• DATASET EXTRACT
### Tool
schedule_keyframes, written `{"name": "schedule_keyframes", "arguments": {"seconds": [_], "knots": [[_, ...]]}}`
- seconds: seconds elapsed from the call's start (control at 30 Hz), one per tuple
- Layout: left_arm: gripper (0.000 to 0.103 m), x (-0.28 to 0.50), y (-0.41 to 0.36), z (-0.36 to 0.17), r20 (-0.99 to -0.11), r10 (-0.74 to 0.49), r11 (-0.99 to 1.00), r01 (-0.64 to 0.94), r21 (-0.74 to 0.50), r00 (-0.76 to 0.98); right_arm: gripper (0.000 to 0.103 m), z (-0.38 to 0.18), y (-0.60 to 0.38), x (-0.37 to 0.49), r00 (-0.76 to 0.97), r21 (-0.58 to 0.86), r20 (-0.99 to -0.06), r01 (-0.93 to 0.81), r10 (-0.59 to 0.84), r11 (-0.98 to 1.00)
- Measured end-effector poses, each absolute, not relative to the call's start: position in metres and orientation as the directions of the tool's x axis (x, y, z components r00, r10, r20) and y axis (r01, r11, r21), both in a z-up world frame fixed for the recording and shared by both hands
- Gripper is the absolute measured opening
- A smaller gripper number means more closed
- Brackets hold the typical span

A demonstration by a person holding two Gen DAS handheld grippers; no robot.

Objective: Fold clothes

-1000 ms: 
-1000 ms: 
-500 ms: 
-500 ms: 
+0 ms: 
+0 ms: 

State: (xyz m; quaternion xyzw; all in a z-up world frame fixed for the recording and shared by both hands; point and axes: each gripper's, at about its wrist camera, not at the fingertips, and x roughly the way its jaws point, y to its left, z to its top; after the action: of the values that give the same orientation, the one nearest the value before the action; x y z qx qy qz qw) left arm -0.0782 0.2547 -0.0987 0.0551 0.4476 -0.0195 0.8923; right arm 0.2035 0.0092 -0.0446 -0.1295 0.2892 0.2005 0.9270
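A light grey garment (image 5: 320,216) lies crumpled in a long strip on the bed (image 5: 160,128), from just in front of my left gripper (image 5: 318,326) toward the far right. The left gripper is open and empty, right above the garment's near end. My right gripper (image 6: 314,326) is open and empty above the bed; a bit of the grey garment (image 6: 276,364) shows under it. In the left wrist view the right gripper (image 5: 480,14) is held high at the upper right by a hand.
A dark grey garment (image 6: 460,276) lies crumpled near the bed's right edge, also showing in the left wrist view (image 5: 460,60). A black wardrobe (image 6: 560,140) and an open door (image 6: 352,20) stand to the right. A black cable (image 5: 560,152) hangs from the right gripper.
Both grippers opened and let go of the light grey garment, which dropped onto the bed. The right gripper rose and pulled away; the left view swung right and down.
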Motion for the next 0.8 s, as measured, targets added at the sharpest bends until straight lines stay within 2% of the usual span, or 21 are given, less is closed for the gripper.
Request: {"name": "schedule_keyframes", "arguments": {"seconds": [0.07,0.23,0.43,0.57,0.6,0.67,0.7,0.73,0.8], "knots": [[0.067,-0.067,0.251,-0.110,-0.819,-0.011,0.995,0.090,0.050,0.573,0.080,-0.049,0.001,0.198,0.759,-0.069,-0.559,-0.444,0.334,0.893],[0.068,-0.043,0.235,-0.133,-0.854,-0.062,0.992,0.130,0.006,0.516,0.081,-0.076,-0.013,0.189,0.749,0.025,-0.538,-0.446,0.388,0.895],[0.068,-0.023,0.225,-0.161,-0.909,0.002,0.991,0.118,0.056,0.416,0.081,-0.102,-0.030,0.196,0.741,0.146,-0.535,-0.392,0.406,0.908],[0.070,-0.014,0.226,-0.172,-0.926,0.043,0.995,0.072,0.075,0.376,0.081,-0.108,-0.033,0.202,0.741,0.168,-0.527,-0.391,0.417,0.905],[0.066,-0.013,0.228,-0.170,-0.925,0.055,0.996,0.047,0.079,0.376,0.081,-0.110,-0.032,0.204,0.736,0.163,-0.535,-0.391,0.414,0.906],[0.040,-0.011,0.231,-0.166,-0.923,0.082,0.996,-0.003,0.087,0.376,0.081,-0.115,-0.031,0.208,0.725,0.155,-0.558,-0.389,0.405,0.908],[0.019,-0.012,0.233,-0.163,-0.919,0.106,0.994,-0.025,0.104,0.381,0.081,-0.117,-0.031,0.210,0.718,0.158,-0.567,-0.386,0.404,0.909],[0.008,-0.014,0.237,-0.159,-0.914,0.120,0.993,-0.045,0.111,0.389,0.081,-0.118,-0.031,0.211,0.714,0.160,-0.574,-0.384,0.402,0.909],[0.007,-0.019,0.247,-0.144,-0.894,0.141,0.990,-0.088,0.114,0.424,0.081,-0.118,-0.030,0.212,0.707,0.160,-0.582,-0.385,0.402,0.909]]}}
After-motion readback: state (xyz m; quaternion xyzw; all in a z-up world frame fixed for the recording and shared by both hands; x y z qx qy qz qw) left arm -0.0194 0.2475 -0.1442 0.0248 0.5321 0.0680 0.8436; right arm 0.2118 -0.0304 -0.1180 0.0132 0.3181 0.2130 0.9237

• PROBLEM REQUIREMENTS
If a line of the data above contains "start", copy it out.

• SOLUTION TO THIS TASK
- seconds: seconds elapsed from the call's start (control at 30 Hz), one per tuple
- Measured end-effector poses, each absolute, not relative to the call's start: position in metres and orientation as the directions of the tool's x axis (x, y, z components r00, r10, r20) and y axis (r01, r11, r21), both in a z-up world frame fixed for the recording and shared by both hands

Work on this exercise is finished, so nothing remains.